▶ [AIM OF THE EXERCISE]
Report every line of the data where the string "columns" appears.

[Entries taken from a collection]
----------------------------------------

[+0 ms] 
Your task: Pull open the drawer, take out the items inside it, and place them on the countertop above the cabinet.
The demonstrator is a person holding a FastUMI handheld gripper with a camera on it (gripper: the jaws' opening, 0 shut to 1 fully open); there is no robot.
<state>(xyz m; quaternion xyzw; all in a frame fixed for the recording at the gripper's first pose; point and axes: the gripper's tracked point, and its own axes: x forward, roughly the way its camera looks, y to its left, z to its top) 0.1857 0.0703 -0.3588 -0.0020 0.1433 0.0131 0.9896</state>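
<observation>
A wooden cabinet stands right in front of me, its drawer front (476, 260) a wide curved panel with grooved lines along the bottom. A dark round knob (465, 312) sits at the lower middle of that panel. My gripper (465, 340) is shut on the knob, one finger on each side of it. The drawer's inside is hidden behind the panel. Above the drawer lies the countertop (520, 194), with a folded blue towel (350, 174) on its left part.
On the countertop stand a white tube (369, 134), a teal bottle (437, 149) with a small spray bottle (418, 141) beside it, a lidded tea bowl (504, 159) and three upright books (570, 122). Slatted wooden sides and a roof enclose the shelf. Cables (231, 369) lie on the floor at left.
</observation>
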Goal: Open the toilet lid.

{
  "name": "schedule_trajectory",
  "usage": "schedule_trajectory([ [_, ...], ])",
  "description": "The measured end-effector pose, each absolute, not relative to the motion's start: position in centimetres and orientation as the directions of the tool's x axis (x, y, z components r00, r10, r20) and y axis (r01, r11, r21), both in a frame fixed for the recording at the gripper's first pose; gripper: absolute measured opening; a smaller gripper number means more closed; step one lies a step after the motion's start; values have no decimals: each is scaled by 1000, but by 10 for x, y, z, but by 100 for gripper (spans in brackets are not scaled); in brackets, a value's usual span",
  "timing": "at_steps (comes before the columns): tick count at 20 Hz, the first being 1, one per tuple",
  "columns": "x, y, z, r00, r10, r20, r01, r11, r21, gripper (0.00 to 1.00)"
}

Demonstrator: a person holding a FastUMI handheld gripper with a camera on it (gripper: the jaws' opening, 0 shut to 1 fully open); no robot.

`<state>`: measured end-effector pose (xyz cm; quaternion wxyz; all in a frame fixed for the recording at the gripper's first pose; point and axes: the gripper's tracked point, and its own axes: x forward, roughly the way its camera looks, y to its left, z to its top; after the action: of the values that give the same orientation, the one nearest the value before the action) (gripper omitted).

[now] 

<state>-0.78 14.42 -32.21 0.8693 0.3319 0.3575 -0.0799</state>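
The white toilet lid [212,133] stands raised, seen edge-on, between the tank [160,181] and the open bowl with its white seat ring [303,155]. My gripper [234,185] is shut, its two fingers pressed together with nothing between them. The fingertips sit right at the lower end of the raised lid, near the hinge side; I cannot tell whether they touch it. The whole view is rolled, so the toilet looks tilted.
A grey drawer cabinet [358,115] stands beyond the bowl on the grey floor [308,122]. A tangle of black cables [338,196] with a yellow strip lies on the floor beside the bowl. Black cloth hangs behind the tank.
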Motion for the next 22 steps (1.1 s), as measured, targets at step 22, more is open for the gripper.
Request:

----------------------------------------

▶ [RESPONSE]
  "timing": "at_steps (comes before the columns): tick count at 20 Hz, the first being 1, one per tuple",
  "columns": "x, y, z, r00, r10, r20, r01, r11, r21, gripper (0.00 to 1.00)"

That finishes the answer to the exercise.